University of Maryland University College used just this type of system during a one-month pilot program involving 27 students and three faculty members. Students who volunteered for the program used behavioral biometrics to establish their identity before taking an online test. Most participants told researchers that the program was effective, non-intrusive and convenient.
Other universities are exploring a whole host of options to comply with the identification mandate. Some options include using Web cameras, which are nearly ubiquitous on new computer models, to capture photographs of users, or even establish identification through facial-recognition software.
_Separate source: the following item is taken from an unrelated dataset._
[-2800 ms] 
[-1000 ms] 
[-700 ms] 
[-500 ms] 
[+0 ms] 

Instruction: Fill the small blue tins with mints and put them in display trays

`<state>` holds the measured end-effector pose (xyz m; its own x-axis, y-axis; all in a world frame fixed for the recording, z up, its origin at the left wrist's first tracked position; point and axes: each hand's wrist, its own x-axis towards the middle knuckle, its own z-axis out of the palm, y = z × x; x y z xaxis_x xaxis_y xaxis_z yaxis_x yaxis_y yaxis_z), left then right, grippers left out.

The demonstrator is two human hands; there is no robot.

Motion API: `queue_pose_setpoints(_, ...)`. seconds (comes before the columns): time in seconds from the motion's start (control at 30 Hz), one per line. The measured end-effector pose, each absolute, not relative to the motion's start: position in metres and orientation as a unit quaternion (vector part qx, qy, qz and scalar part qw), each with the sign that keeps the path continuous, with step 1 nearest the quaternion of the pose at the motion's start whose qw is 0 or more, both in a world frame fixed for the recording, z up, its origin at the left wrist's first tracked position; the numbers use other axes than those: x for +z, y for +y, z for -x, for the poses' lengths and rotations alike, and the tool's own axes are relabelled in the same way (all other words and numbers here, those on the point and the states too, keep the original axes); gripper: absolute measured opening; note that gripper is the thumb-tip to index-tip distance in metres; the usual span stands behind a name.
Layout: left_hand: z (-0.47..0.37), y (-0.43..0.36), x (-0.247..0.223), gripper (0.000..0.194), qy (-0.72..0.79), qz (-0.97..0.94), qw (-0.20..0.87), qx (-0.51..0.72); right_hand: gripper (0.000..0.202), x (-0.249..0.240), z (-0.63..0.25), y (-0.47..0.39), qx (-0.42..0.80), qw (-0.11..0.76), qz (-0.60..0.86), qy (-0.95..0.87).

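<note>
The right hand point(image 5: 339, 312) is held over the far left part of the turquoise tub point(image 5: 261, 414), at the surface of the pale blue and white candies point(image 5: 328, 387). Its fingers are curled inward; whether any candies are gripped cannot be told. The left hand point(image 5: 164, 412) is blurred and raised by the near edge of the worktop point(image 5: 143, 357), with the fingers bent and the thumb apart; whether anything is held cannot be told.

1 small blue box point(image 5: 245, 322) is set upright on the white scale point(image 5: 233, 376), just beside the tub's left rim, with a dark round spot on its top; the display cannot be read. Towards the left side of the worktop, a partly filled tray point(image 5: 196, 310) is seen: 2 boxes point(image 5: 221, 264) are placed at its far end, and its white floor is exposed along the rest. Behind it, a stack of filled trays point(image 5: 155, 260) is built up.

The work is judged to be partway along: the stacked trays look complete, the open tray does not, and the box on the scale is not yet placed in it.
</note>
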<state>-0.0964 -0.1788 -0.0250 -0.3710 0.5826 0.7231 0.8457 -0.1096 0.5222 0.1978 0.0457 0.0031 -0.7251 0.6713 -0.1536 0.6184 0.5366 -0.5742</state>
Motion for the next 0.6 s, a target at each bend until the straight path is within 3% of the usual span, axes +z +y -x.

Others are even considering requiring students purchase inexpensive USB fingerprint readers to periodically spot check the users’ identities throughout the testing process.
But one of the primary problems with biometrics is their relatively high incidence of “false negatives,” where the correct user is rejected by the system, an especially frustrating prospect for someone in the middle of taking a test. For example, several systems using technology similar to the pilot program at UMUC suffer from false negative rates approaching 4 percent, much higher than the more proven credentials used with the TIP technology.
Moving into the future, Bogdanov says that establishing secure identities through an evolving array of settings will become increasingly important. “Jokingly, I would add that one day computers may get better with voice and video synthesis and be able to have anyone say anything. So identity research really can’t rest very easily,” Bogdanov says.